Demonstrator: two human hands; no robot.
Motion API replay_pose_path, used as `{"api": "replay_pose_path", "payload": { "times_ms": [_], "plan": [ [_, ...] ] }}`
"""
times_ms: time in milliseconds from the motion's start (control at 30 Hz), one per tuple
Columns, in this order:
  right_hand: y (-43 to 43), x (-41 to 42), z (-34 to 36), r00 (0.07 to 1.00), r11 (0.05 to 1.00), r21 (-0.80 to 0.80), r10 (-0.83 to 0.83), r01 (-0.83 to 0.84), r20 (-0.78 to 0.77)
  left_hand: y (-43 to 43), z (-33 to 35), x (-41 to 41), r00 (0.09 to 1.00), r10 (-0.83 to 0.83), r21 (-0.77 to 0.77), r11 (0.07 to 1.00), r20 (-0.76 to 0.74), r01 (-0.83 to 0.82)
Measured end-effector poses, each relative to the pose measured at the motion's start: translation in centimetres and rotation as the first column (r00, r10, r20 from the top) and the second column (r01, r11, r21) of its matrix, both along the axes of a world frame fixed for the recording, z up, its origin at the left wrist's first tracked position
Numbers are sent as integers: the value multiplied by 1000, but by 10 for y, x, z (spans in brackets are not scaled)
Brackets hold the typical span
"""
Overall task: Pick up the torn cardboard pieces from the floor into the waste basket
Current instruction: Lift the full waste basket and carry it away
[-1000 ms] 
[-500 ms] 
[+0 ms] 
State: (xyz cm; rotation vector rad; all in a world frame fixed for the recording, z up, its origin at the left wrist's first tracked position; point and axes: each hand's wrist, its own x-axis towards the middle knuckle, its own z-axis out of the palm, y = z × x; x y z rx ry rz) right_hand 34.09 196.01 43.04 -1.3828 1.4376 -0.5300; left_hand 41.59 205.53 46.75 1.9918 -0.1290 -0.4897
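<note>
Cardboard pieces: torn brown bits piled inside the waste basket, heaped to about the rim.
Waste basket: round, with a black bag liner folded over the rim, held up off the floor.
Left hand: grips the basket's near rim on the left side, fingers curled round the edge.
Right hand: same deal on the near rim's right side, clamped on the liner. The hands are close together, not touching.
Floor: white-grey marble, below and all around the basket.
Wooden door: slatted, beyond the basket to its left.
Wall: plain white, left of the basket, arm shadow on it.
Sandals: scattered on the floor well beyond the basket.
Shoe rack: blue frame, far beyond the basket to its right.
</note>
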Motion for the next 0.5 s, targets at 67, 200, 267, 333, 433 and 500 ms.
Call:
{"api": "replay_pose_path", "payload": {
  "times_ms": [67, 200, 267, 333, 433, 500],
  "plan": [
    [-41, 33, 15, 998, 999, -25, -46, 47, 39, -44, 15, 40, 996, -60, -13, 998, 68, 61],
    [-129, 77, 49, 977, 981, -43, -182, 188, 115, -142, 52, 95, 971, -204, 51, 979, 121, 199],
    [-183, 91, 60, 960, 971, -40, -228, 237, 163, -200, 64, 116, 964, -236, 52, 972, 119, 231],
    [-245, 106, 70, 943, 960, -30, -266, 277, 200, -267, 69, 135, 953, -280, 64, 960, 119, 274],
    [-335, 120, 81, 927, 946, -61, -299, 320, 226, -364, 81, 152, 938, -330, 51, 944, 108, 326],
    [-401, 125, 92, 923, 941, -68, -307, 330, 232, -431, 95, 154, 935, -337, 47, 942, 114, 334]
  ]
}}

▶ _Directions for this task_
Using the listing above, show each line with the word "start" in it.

▶ _Answer to this task_
times_ms: time in milliseconds from the motion's start (control at 30 Hz), one per tuple
Measured end-effector poses, each relative to the pose measured at the motion's start: translation in centimetres and rotation as the first column (r00, r10, r20 from the top) and the second column (r01, r11, r21) of its matrix, both along the axes of a world frame fixed for the recording, z up, its origin at the left wrist's first tracked position

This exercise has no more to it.